Today we celebrate Nathan-Raegan's 8th birthday. Actually we've been celebrating all weekend, no all month. Someone in our family decided we have birthday months instead of days. So Happy Birthday Day Rae-Rae!
Last night Kerry and I were going through old pictures of the little man, it was fun and sad to trace his life up to this point with photos. One of my favorite was taken when I had just returned from my first trip back to Kenya. He was too young to remember me being gone and yet a little shocked to see me in person. Another, one that I will cherish for a lifetime, is of Dad (Allen) and him devouring a bag of popcorn together. I didn't realize when I took the picture that it would be the last time they would be together. Funny, Reagan still to this day can put a bag of popcorn away faster than any 8 year-old I know. His grandfather would be proud.

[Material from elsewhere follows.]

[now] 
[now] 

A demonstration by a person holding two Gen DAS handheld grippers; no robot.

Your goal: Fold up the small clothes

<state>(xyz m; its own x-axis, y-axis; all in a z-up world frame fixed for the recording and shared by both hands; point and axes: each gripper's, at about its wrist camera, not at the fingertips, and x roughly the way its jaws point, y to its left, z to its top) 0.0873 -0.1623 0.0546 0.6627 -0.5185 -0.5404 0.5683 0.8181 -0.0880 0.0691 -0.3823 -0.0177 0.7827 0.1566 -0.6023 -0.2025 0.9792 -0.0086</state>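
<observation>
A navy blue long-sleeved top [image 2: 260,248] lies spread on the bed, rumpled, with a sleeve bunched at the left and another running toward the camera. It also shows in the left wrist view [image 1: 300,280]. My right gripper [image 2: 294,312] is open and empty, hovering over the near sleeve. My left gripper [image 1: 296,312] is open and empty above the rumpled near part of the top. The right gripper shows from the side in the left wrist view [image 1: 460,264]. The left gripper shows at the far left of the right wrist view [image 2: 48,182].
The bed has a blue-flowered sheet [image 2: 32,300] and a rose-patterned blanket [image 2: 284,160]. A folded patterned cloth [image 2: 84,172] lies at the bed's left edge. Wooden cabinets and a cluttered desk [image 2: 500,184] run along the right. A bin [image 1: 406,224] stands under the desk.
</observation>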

It got me thinking....will heaven be this way. Will we sit before our Maker, our Judge and revisit old photos that captured our lives journey? I think I remember some revival speaker somewhere in my teen years using this as a scare tactic to make me walk the straight and narrow, or come up front and rededicate my dedication. But in a not scary way, in a peaceful, thank you for the blessings, thank you for the grace, thank you for the saving times of You Father God. I wonder if it we'll have that with Him?
If you know me I'm not a big theological thinker. I choose to "trust God and do the next thing", as my father used to say. So I won't be pondering this long or diving into scripture for the next week looking for answers. It just struck me, how will I celebrate life with my Jesus? If I do or if I don't is ok by me, but it does remind me to stop and look at the picture of my life today, yesterday, last week. Stop and thank Him for making life so much fun even in the face of the trials of life, because where else would I rather be than with my 8 year-old, his sister and mother?! Be blessed today as you think of the photos of your life.